81-year-old director Robert Altman said he had to get a back-up director for this film "in case I croak." Altman didn't croak and this film is all the better for it. Garrison Keillor who created the well- known NPR radio show, A Prairie Home Companion, wrote the screenplay and leads a top notch cast which includes, Meryl Streep, Lilly Tomlin, Kevin Kline, Woody Harrelson, John C. Reilly, Tommy Lee Jones and Lindsay Lohan. The premise is that the radio show, after 32 years on the air is about to be cancelled so the theatre can be torn down to make room for a parking lot. The whole movie centers around the last broadcast.

This is a film which will appeal to those who don't care about a plot. Like Sienfield, it's almost a show about nothing. Altman never has any problem getting well known actors to play in his movies. He is an actor's director and the actors know it. He gives them free rein and a lot of the dialogue is made up on the spot. Meryl Streep who just played one of the most sophisticated women of today in "The Devil Wears Prada" transforms herself into a country singer. As the Johnson Sisters, she and Lilly Tomlin do several duets using their own very good singing voices. Woody Harrelson and the multi-talented John C. Reilly are cowboys who sing songs about bad jokes. Kevin Kline plays Guy Noir, a down-on-his-luck private dectective who is now a security guard at the theatre.
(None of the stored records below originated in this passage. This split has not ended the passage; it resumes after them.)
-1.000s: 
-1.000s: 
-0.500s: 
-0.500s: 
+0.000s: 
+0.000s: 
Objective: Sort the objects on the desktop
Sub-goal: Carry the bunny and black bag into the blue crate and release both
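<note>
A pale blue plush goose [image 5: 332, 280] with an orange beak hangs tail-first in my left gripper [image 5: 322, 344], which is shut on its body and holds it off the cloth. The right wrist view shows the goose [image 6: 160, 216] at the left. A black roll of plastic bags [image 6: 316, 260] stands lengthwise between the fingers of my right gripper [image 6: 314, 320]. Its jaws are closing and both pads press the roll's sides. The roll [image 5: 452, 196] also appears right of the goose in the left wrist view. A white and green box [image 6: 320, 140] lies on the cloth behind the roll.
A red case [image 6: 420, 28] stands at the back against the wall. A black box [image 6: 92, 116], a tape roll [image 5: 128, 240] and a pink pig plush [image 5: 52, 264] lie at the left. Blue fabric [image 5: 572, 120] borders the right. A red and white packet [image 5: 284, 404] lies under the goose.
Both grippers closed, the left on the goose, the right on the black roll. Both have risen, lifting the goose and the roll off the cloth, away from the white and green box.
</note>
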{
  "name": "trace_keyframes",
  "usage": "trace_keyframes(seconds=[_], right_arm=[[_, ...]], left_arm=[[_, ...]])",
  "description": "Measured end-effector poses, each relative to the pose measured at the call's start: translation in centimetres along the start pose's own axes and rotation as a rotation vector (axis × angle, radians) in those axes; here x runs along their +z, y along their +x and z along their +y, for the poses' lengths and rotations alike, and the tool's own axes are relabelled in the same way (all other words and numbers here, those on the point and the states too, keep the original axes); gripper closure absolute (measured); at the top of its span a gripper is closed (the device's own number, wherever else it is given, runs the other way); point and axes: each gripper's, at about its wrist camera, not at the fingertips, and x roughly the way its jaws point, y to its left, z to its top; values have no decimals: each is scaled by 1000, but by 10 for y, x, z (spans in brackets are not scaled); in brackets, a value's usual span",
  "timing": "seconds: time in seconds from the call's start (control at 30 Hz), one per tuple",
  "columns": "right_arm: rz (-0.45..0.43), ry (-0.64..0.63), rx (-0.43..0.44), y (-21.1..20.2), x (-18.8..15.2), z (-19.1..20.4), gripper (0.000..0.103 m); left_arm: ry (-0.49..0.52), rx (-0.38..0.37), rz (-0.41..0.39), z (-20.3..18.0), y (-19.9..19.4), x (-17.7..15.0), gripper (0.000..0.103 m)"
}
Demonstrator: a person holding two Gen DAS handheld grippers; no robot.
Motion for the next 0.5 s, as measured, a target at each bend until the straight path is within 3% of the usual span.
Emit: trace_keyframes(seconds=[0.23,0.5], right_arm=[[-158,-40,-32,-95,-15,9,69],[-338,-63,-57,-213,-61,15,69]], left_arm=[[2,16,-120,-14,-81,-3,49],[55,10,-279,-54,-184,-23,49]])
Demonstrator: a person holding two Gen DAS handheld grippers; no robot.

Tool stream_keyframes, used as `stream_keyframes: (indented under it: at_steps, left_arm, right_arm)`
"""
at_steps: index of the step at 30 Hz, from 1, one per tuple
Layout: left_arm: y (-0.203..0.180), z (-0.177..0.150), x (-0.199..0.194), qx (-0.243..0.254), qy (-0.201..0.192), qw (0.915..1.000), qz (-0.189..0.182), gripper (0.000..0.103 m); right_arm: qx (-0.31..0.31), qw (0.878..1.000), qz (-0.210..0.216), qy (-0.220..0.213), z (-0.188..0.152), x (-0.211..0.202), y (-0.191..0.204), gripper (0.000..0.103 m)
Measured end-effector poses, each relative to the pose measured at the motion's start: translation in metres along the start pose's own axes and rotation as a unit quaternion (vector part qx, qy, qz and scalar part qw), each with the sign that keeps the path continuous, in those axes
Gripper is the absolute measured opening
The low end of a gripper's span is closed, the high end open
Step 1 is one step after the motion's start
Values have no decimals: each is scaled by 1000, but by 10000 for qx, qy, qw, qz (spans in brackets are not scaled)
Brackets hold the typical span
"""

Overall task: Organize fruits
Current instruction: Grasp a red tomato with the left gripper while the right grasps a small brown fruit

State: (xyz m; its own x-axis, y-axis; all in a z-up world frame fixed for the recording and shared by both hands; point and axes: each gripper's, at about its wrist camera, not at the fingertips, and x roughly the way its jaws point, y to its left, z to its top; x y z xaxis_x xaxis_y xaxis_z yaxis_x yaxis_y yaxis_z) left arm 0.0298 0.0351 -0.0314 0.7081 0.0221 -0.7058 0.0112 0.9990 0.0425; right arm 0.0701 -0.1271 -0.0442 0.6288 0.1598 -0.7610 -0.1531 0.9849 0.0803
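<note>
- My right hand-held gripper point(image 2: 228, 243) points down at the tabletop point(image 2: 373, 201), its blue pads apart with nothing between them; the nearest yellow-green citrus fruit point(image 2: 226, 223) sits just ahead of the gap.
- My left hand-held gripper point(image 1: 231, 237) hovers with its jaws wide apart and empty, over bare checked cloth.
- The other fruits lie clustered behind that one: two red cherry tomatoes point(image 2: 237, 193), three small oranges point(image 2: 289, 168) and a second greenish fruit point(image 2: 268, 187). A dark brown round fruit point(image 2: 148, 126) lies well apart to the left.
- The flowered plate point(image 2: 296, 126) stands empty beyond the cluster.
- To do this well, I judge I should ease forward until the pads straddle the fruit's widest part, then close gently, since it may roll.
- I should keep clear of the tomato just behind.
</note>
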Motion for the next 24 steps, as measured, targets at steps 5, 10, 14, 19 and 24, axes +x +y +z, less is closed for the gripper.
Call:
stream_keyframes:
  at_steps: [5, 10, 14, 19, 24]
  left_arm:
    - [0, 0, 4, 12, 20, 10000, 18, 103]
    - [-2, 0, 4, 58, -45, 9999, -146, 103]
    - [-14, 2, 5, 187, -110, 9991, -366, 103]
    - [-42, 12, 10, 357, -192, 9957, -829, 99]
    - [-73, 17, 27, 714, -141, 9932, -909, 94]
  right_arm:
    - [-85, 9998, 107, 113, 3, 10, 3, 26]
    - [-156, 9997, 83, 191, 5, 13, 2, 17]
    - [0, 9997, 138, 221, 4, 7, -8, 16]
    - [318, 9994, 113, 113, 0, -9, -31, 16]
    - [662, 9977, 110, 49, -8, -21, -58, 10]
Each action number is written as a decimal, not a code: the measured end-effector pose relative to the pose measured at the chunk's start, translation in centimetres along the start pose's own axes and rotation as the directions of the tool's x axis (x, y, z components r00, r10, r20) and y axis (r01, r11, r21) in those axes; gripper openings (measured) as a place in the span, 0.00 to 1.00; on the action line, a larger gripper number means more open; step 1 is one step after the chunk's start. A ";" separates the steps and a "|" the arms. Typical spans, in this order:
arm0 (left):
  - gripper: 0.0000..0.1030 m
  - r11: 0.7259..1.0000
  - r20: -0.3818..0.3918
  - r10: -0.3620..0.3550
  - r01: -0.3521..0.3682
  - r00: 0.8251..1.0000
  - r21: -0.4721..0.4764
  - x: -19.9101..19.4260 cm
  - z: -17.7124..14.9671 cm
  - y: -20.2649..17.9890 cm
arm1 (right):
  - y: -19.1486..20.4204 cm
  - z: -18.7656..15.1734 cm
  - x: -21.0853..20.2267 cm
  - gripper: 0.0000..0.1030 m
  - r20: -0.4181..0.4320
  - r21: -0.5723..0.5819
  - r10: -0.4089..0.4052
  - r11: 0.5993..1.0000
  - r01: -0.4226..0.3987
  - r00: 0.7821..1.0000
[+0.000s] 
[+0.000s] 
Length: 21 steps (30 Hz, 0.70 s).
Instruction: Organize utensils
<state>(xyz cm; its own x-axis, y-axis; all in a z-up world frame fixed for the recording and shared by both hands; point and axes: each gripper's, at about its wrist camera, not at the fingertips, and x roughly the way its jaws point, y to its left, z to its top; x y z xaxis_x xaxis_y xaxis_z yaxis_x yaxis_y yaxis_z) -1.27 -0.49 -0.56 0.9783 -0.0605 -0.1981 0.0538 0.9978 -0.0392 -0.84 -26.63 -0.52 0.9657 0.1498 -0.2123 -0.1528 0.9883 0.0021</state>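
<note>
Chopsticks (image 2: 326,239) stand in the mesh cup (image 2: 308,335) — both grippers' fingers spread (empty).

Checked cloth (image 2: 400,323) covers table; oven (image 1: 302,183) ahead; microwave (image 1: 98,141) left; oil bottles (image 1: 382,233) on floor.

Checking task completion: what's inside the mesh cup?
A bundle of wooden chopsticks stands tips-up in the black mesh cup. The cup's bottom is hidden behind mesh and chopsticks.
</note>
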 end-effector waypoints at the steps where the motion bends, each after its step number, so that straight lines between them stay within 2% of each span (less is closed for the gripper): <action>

Keillor holds the whole thing together with his effortless manner while showing off one of the best voices ever heard on radio. Keillor doesn't seem to mind that the show is going off the air. He seems ready to just call it quits and go on to something else...whatever that may be. The secret to the success of this film are the actors and the characters they portray. They are all fascinating personalities. They wander on and off camera with reckless abandon. This film may not be a "Nashville" or a "MASH" but who could ask for more than a film which combines the talents of a Garrison Keillor and a Robert Altman?